Our recent analysis, Super Spending: U.S. Trends in High-Cost Medication Use, examines prescription drug use among patients with exceedingly high annual medication costs under the pharmacy benefit to help clients identify new opportunities to improve care, quality of life and health outcomes for the patients who rely on these costly, complex therapies.
An estimated 576,000 Americans spent more than the median household income on prescription medications in 2014. This population of patients grew an astounding 63% from 2013. Further, the population of patients with costs of $100,000 or more nearly tripled during the same time period, to nearly 140,000 people. The total cost impact to payers from both patient populations is an unsustainable $52 billion a year.
Profile of a High-Cost Population
The patients in these extremely high-cost patient populations are overwhelmingly taking specialty medications, and have multiple comorbidities, prescriptions and prescribers. In fact, nine out of 10 patients with drug costs of $50,000 used specialty medications.
Among patients whose costs reached $100,000 or higher:
- More than one-third of these patients were being treated for ten or more different medical conditions. The most common co-morbidities included high blood pressure, high cholsterol, diabetes and depression.
- Of note, the use of antidepressants was more than twice as prevalent as it is in the general population.
- Approximately 60% took 10 or more different medications.
- Approximately 72% had prescriptions written from at least four prescribers.
- 58% of the population were Baby Boomers, aged 51-70.
- Men represent 56% of patients with annual prescription costs exceeding $100,000.
Top Therapy Classes
Compounded therapies, hepatitis C and cancer medications, comprise nearly two-thirds of drug spending in patients whose costs exceed $100,000 in 2014. Among patients in this highest-cost tier, 32% were taking cancer medications, and the number of patients receiving medication treatment for hepatitis C jumped 733% in 2014.
Compounded medication use was the third-largest contributor to these extremely high medications costs. Among Americans with annual drug costs above $100,000, the proportion of patients using compounded medications grew 30% in 2014, while their costs on these compounded medications quadrupled.

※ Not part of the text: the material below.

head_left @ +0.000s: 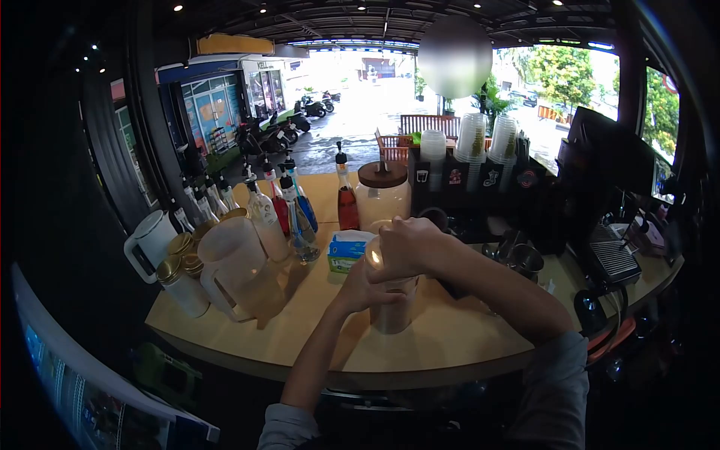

Patients Pay a Small Fraction of the Total Expense
Insurance plans and employers covered more than 98% of the costs for patients whose prescription drug bills exceeded $100,000 in 2014, paying an average of $156,911 of these patients’ 2014 pharmacy costs. Patients within this highest-cost tier were responsible for less than 2% of their total 2014 pharmacy costs, paying an average $2,782 out-of-pocket in 2014. This reflects an annual decrease in the out-of-pocket percentage these patients paid in 2013.
Average Annual Cost Per Patient
The size, complexity and make-up of the patients in this population are a significant challenge for payers and require swift and effective solutions to improve care for these costliest patients.
Reducing waste can create headroom for affordable coverage for patients who desperately need treatment. For example, addressing wasteful spending on compounded therapies that add little value to patient outcomes, and in a growing number of cases, may actually put a patient’s health at risk, can eliminate a significant contributor to high-cost medication use while protecting patients.
Programs that improve medication adherence, particularly for patients with cancer and diabetes, can improve outcomes and help additional medical spending that result from less than optimal management of these conditions.
Lastly, use of Express Scripts home delivery pharmacy and Accredo specialty allows us to treat the whole patient by providing a home pharmacy that offers integrated, coordinated care with specialist pharmacists, physicians, nurses, nutritionists and other specialists. We deliver more efficient, effective and personalized patient care for these vulnerable patients. And we guarantee it.
The rapid growth of these patient populations threatens the affordability of medical coverage for patients and plan sponsors. A comprehensive management approach that effectively improves patient care and outcomes while reducing costs – and especially cost associated with wasteful spending – will help ensure new, innovative medications are readily available and affordable to the patients who need them most.